Paul v Heather: the PR verdict
Paul v Heather: the PR verdict
Celebrities who benefit from the best PR know the secret lies in being represented by someone who’s as close to Fleet Street as to their clients.
It’s been a big PR fortnight.
http://media.guardian.co.uk/marketingandpr/comment/0,,1781951,00.html
While it may be hard to pick an outright winner between Madonna, McCartney, Prince Charles and the heavy metal merchants from Finland who won Eurovision, it’s a lot easier to identify the loser. Step forward Lady McCartney. Or, if you prefer, Heather Mills.
Public crises are when good PR is needed most and Heather could learn a lot from the queen of pop and the Prince of Wales, not to mention her own husband.
Sir Paul has cleverly maintained his image as a national treasure for more than 40 years, thanks to a loyal serf called Geoff Baker – a former tabloid hack who knew exactly how to play the game from both sides – and it was a big risk to let him go a year ago.
However, thanks to the stewardship of the Outside Organisation, whose Stuart Bell has been living out of Macca’s suitcase on two gruelling world tours, the former Beatle has still come out of this calamity smelling of roses.
Ever adept at playing a part, Sir Paul now inhabits the very role the press assigned to him when Heather first arrived on the scene – the vulnerable widower snared by a cunning little gold-digging vixen. Heather, on the other hand, suffers the slings and arrows of outrageous fortune, becoming the butt of another new joke in my email inbox every day.
Meanwhile, Madonna got back on the front pages for a tired old stage routine involving a crucifix (didn’t she do that stunt in the 80s with Like a Prayer?), her queenly image polished to a fresh lustre by the seasoned hand of Barbara Charone.
The undisputed queen of the music PR scene, BC (as she calls herself) has personal relationships with everyone in Fleet Street for the simple reason that everyone in Fleet Street needs to know what Madge is up to next. Just as Outside boss Alan Edwards has been the man every hack needs to know since he launched the Spice Girls and merged them with the Beckham brand to such spectacular effect.
Then there’s Prince Charles and sons’ new best friends of Ant and Dec (and Leonard Cohen) which can be attributed to Charles’s press supremo of the last two years, Paddy Haverson, who also handled effortlessly the heir to the throne’s union with Camilla – no mean feat. A former FT hack, Haverson moved out of Fleet Street to manage publicity at Manchester United before getting the royal summons.
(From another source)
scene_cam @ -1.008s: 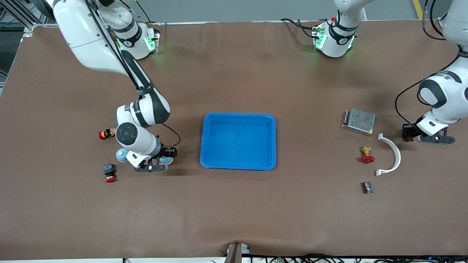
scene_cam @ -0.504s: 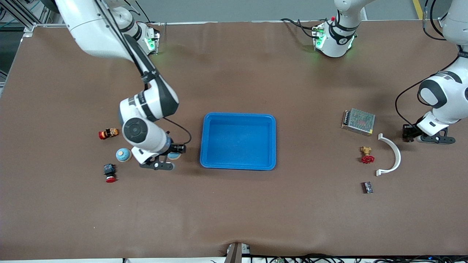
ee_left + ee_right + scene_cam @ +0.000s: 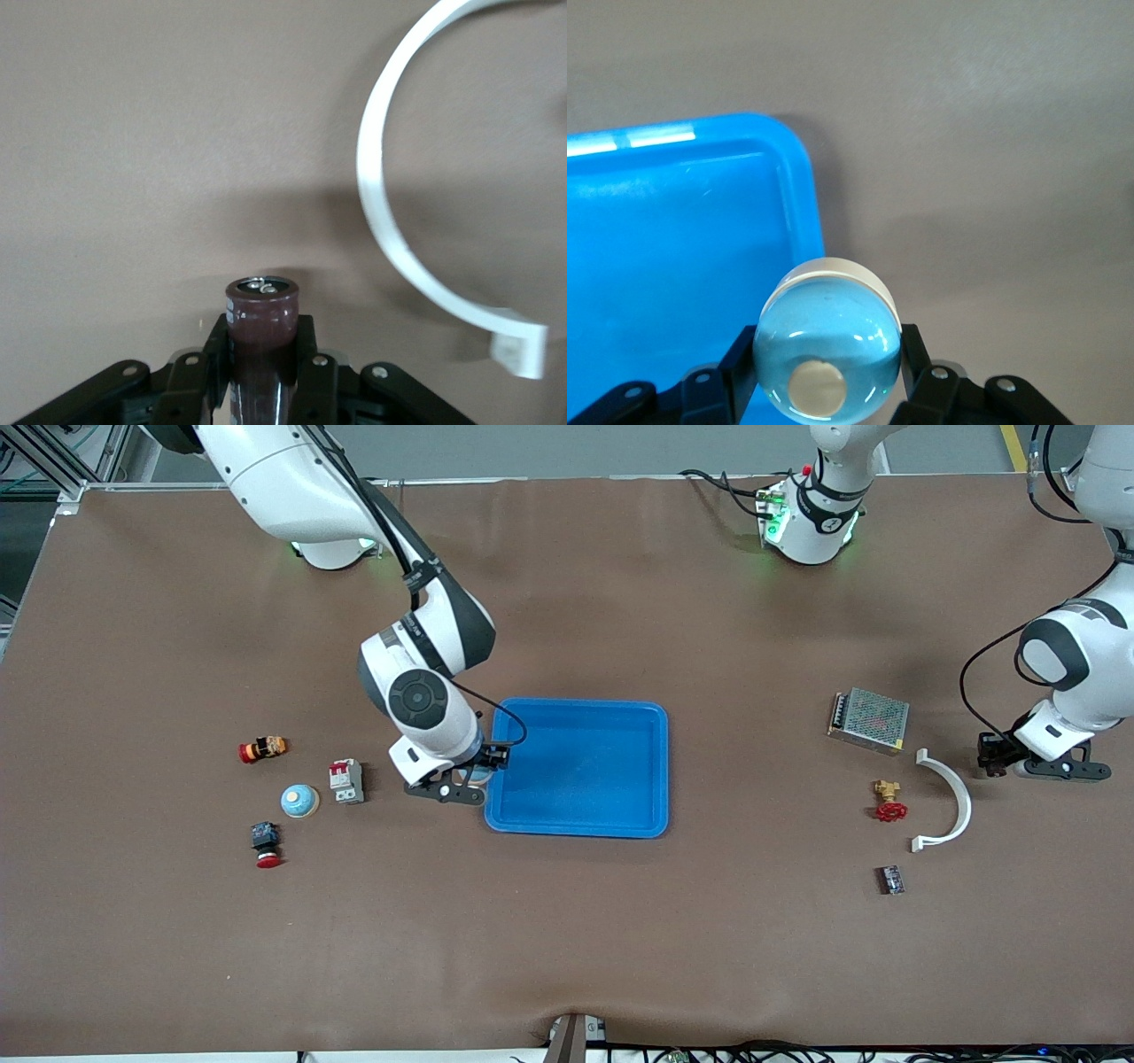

Heather, on the other hand, is looked after by Anya Noakes, a former film and TV publicist (and one-time personal publicist to Sir Ben Kingsley) and a woman to whom most journalists of my acquaintance have never spoken (or heard of) until now.
Perhaps Ms Noakes has spent too long in the world of film publicity, where journalists are often regarded as the enemy (apart from the tame junket crowd). The simple art of plain speaking and open dealing is preferable to the tight-lipped, Stepford approach that our American cousins consider the norm.
The big names in PR in the UK – if not in the US – are as close to their Fleet Street contacts as to their clients. It’s all about trust and nobody trusts someone they don’t know. So if her publicist can’t do it for her, then it’s time for Lady M to build bridges and start communicating. Her future depends on common sense taking a firm hold.